§ **TRY IT**
Go through the lines below and copy each one that holds the string "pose".
BEGIN DATASET CONTENT
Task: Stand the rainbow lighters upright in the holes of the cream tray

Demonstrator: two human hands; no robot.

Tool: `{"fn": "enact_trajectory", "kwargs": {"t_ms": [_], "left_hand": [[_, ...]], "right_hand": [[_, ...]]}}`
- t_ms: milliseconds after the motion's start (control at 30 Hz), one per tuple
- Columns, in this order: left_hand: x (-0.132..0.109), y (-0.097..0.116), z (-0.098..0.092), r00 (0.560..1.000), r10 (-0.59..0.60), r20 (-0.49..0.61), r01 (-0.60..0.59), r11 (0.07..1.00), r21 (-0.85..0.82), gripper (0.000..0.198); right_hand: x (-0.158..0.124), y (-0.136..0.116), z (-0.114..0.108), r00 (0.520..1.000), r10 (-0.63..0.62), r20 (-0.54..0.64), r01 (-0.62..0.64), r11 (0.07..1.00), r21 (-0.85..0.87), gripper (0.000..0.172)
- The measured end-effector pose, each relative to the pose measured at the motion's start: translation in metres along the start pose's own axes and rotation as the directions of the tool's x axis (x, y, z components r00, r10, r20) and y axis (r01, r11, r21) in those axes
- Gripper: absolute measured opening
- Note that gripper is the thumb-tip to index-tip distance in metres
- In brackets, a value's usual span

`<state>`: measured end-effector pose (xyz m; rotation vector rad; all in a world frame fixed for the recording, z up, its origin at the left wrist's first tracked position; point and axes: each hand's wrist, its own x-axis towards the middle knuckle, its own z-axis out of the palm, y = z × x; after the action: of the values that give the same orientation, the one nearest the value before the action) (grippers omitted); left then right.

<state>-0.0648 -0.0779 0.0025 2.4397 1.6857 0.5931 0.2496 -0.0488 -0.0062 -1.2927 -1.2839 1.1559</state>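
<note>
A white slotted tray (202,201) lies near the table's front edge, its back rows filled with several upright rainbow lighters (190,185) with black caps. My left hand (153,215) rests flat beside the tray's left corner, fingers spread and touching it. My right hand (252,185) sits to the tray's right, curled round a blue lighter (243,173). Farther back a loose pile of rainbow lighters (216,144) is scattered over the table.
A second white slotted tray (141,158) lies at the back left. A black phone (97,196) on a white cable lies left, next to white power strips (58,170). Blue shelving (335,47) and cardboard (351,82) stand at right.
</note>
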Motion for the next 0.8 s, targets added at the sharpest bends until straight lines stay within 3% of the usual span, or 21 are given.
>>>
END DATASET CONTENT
§ **RESPONSE AREA**
- The measured end-effector pose, each relative to the pose measured at the motion's start: translation in metres along the start pose's own axes and rotation as the directions of the tool's x axis (x, y, z components r00, r10, r20) and y axis (r01, r11, r21) in those axes
`<state>`: measured end-effector pose (xyz m; rotation vector rad; all in a world frame fixed for the recording, z up, its origin at the left wrist's first tracked position; point and axes: each hand's wrist, its own x-axis towards the middle knuckle, its own z-axis out of the palm, y = z × x; after the action: of the values that give the same orientation, the one nearest the value before the action) (grippers omitted); left then right.

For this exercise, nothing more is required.